To do —
The output is the lines below from the one with "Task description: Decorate" through the one with "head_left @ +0", both included, printed exactly and with no other line.

Records from a collection
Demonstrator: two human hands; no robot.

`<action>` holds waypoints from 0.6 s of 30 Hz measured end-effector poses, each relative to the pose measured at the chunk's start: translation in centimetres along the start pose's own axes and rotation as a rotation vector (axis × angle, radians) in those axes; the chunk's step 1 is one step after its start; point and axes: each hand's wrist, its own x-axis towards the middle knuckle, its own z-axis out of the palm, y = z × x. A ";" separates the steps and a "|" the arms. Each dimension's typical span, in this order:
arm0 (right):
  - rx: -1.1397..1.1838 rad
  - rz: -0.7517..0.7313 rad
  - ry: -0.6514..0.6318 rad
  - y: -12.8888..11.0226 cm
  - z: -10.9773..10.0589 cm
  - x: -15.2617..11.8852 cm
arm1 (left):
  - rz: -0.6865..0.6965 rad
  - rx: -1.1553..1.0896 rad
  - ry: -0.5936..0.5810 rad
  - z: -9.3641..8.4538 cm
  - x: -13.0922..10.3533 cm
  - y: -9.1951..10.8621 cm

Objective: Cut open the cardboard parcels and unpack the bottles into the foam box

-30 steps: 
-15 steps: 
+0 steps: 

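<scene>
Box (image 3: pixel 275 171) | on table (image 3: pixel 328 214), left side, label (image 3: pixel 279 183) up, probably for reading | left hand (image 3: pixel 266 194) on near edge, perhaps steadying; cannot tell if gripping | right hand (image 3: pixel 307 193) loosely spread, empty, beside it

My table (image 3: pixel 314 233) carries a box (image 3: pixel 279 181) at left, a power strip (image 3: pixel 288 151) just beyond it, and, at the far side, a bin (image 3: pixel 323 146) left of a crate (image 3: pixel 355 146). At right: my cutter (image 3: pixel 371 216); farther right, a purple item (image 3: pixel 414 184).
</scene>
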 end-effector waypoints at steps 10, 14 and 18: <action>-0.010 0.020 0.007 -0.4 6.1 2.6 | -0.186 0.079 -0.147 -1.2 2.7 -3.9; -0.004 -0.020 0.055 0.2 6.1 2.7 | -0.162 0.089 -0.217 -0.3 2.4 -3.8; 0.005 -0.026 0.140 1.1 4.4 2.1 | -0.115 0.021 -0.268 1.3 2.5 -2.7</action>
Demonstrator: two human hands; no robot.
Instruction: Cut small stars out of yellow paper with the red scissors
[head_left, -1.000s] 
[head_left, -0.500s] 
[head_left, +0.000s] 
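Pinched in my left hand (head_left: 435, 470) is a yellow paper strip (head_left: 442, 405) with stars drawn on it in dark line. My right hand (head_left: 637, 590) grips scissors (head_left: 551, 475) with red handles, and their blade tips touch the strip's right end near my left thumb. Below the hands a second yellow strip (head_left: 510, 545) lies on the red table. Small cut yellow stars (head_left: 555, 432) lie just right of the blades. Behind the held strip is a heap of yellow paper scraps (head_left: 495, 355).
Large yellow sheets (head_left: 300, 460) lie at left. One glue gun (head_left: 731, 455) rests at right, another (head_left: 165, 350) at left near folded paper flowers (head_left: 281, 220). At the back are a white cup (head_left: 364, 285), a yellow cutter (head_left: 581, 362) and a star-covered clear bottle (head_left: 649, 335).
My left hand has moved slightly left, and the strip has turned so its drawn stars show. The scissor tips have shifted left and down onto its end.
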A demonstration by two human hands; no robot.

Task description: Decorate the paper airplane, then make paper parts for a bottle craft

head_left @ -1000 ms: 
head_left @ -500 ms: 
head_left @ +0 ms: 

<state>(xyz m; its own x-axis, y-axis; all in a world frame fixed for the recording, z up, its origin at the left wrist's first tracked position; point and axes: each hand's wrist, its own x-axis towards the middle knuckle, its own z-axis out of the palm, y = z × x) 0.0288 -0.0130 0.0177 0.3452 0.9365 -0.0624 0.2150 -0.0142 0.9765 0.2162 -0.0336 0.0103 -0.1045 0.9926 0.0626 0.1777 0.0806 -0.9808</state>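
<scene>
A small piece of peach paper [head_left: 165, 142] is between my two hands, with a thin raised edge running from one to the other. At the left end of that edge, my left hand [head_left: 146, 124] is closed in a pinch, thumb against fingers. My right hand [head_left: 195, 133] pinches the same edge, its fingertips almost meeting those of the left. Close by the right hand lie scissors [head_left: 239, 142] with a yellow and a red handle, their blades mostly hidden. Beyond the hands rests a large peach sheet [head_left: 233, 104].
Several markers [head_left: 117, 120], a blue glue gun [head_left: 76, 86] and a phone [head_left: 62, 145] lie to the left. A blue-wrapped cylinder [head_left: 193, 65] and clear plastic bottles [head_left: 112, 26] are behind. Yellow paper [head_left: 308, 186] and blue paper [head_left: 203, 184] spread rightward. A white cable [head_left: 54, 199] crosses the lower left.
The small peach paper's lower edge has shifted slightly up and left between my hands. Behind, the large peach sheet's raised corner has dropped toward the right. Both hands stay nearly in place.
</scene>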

Solution to the problem —
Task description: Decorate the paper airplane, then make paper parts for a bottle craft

head_left @ -1000 ms: 
head_left @ -500 ms: 
head_left @ +0 ms: 

That was the complete answer.